[Opening Record set section]

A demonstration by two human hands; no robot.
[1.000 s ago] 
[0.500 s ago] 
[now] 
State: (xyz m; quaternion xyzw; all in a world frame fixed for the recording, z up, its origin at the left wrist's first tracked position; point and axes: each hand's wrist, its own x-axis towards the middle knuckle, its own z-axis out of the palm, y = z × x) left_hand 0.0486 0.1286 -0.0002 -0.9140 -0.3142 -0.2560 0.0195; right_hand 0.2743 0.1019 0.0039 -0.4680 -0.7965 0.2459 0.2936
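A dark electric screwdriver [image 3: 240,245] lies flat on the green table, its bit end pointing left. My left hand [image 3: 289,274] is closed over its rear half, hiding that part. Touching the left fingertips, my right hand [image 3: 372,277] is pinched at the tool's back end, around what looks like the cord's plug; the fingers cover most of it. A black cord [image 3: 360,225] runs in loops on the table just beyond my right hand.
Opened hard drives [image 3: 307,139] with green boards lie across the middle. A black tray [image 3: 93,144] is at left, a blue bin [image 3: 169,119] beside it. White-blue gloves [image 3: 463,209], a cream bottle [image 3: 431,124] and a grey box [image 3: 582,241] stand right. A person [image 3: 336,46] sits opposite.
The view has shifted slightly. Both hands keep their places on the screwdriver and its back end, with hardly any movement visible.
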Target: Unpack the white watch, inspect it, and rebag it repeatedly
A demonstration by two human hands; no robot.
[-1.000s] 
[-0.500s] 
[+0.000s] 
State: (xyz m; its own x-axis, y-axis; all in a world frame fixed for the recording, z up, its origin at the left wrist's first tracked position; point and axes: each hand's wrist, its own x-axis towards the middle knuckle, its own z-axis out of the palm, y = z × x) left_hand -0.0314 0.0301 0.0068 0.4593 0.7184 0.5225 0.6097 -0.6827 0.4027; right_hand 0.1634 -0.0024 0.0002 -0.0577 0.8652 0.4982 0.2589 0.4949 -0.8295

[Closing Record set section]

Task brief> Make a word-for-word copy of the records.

Task answer>
A demonstration by two human hands; no robot.
[1.000 s ago] 
[0.500 s ago] 
[now] 
State: (xyz m; quaternion xyzw; all in a world frame fixed for the recording, z up, its origin at the left wrist's first tracked position; point and axes: each hand's wrist, its own x-axis towards the middle knuckle, its own z-axis out of the palm, y = z × x) left_hand 0.0486 0.1286 -0.0002 -0.9140 -0.3142 -0.2560 0.0195; right_hand 0.2743 0.1019 0.0039 -0.4680 -0.7965 0.2459 0.2936
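A dark electric screwdriver [image 3: 240,245] lies flat on the green table, its bit end pointing left. My left hand [image 3: 289,274] is closed over its rear half, hiding that part. Touching the left fingertips, my right hand [image 3: 372,277] is pinched at the tool's back end, around what looks like the cord's plug; the fingers cover most of it. A black cord [image 3: 360,225] runs in loops on the table just beyond my right hand.
Opened hard drives [image 3: 307,139] with green boards lie across the middle. A black tray [image 3: 93,144] is at left, a blue bin [image 3: 169,119] beside it. White-blue gloves [image 3: 463,209], a cream bottle [image 3: 431,124] and a grey box [image 3: 582,241] stand right. A person [image 3: 336,46] sits opposite.
The view has shifted slightly. Both hands keep their places on the screwdriver and its back end, with hardly any movement visible.
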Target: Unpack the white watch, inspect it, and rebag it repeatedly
A demonstration by two human hands; no robot.
[-1.000s] 
[-0.500s] 
[+0.000s] 
State: (xyz m; its own x-axis, y-axis; all in a world frame fixed for the recording, z up, its origin at the left wrist's first tracked position; point and axes: each hand's wrist, its own x-axis towards the middle knuckle, its own z-axis out of the palm, y = z × x) left_hand -0.0314 0.0301 0.0068 0.4593 0.7184 0.5225 0.6097 -0.6827 0.4027; right_hand 0.1634 -0.0024 0.0002 -0.0577 0.8652 0.4982 0.2589 0.4949 -0.8295

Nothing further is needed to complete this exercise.